On Sunday I checked the nuc box and and was astonished to see that one of the queen cells had hatched - it was tucked down the side of the frame between the edge of the comb and the wooden frame, which is their preferred hiding place and is all too easy to miss. All the other queen cells had been damaged. A small hole about 2mm across had been chewed in the side of each one. Each cell, except for one, was empty. In the remaining one I could just about see the segments of a white, dead, larva. I closed them up and walked away.

Today (Monday) I removed the queen excluder from the front of the main hive - disturbing them as little as possible.

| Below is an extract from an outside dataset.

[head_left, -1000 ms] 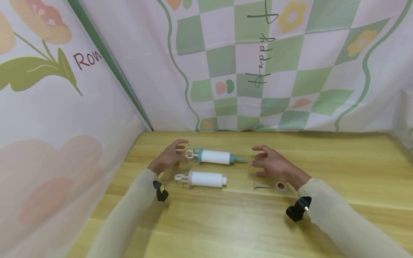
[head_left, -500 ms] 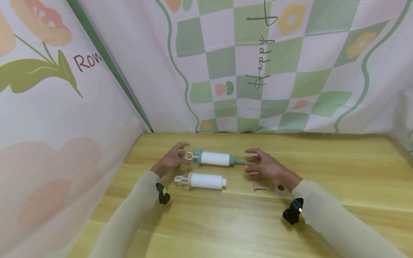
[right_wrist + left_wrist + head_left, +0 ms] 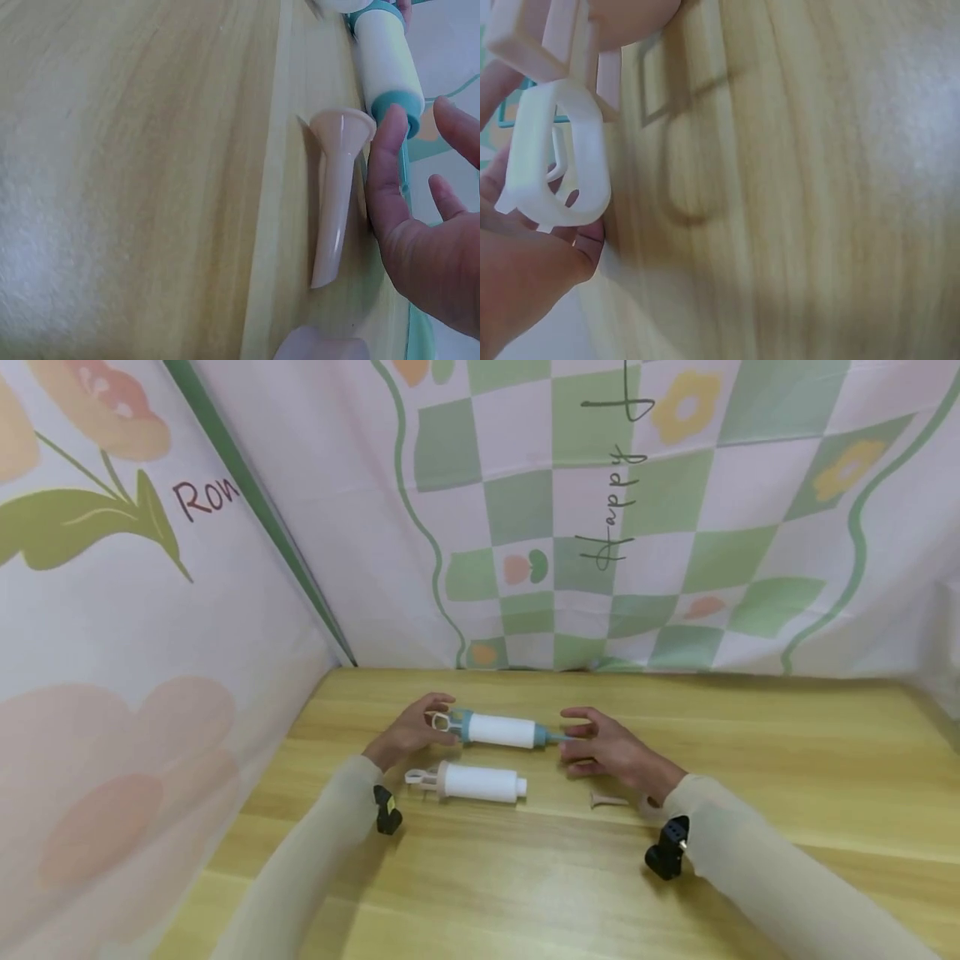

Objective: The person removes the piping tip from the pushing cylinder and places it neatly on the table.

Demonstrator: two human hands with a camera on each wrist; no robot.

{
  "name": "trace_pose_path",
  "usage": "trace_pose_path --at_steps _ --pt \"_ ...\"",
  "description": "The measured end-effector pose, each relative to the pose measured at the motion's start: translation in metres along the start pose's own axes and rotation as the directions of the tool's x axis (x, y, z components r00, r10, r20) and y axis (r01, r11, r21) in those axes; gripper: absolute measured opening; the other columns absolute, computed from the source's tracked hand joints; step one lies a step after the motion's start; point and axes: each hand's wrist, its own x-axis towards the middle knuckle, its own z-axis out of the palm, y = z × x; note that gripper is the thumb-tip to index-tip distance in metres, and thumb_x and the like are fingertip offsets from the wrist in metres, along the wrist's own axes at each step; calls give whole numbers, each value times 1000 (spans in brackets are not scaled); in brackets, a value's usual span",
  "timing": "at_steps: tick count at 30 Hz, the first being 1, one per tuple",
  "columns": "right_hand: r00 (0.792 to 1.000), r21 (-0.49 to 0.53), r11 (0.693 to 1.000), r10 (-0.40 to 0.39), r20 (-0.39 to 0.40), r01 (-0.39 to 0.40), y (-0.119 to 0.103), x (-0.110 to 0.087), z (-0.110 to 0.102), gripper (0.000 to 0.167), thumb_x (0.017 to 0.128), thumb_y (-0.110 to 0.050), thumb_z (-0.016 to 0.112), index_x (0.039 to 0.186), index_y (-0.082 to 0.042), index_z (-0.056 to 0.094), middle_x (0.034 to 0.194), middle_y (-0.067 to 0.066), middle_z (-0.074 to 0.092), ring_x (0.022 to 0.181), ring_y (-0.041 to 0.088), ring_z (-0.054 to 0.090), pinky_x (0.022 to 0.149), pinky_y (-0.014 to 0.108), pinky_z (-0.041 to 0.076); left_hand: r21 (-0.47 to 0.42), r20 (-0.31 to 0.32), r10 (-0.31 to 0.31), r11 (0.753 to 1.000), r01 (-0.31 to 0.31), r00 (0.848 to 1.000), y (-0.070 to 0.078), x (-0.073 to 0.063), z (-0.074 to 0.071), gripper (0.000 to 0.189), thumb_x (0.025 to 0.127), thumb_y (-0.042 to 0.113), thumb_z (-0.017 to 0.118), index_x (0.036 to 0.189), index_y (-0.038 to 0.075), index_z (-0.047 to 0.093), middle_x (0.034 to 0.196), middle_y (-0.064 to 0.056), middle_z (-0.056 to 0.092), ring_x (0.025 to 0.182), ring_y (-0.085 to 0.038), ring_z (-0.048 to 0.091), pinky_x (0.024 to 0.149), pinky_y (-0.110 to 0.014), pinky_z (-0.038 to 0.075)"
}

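Observation:
A syringe-like tool with a white barrel (image 3: 502, 732), teal ends and a thin teal nozzle lies lengthwise on the table. My left hand (image 3: 408, 728) has its thumb and fingers spread on either side of the teal handle end and its white pull loop. At the other end, my right hand (image 3: 617, 750) stands with parted, bent fingers around the nozzle tip, covering part of it. A matching tool with a pale pink handle and white barrel (image 3: 482, 783) lies nearer me; its white loop (image 3: 592, 161) fills the left wrist view's foreground.
Below my right hand lies a loose pale pink nozzle (image 3: 337, 195) with a flared end. A pale pink ring (image 3: 654, 808) is partly hidden by the right wrist. Patterned cloth (image 3: 585, 527) hangs at the table's back edge and left side.
Both hands have moved inward: the left to the right, over the teal handle, the right to the left, over the nozzle tip. The tools have stayed in place.

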Motion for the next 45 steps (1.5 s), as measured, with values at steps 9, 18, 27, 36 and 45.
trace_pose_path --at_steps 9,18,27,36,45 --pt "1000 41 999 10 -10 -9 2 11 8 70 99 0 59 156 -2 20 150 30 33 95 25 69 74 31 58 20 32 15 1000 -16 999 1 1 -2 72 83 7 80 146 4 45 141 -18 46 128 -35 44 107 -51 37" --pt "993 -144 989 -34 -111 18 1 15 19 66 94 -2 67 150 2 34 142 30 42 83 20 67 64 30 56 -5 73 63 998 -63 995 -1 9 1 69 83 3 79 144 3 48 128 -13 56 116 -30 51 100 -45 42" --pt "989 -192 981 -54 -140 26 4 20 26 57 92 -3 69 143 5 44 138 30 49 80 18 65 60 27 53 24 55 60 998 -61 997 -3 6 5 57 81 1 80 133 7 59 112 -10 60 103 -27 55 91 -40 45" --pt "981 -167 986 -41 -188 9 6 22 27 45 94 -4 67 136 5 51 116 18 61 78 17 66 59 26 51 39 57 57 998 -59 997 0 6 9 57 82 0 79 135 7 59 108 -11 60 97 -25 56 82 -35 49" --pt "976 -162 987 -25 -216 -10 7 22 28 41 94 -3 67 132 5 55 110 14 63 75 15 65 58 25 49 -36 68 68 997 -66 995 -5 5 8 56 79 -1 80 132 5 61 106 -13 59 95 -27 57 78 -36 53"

A more careful check of my records showed that a previous inspection of this colony had been curtailed because of the weather. Failing to follow that through, by being complacent and assuming my bees would be 'normal', meant I had missed the developing queen cells.

Missing the clusters of queen cells could have lost half this colony to a swarm, or several cast swarms each taking half the remaining flying bees. The 'home' colony could have been so severely reduced in size that it would have impacted on overwintering and survival to next year.

Last Thursday I was lucky to have been in the right place at the right time. I like to think the bees were lucky too, because they all have a decent home - but the original colony was disturbed too often over too many days. This could have made them extremely bad tempered - but they weren't.

All of the above is a good example of how not to keep bees.

What next
The best thing that will come out of my incompetence will be two colonies led by two laying queens, each leading healthy colonies which will be able to go through next winter.

The worst thing will be two failed queens.

It's most likely that the swarm tried to leave, taking the old queen with it. She's neither clipped nor marked, so should have been able to fly - but she is a 'last year's queen'. (Last year's queens were probably badly mated because of the prolonged bad, and very wet weather, which prevented them from flying to drone congregation areas to mate.) The swarm probably returned to the hive because the workers were dissatisfied with the queen for some reason or other. There is a good chance that she may die leaving no eggs from which to make a new queen - it's already happened to one colony.

The new colony, currently headed by a newly hatched virgin, could end up with a successfully mated queen. If so, I will be able to combine this with the original colony - which would be brilliant for the heather crop, if there is one this year.

I will inspect the original hive next weekend, to make sure it still has a laying queen.

The 'new' colony will be left alone until the new queen should be laying - which will be around 27th June.

New blood?
My bees are local mongrels, which are normally well-contained by a jumbo langstroth (dadant frames). There is a chance that the 'surprising' and 'unexpected' build up is because another beekeeper has bought in some new blood, which has entered the melting pot of the local gene pool. It could be A. m. ligustica which is known to be prolific. Whatever the cause, there's nothing I can do about it apart from deal with the outcome within my own small apiary.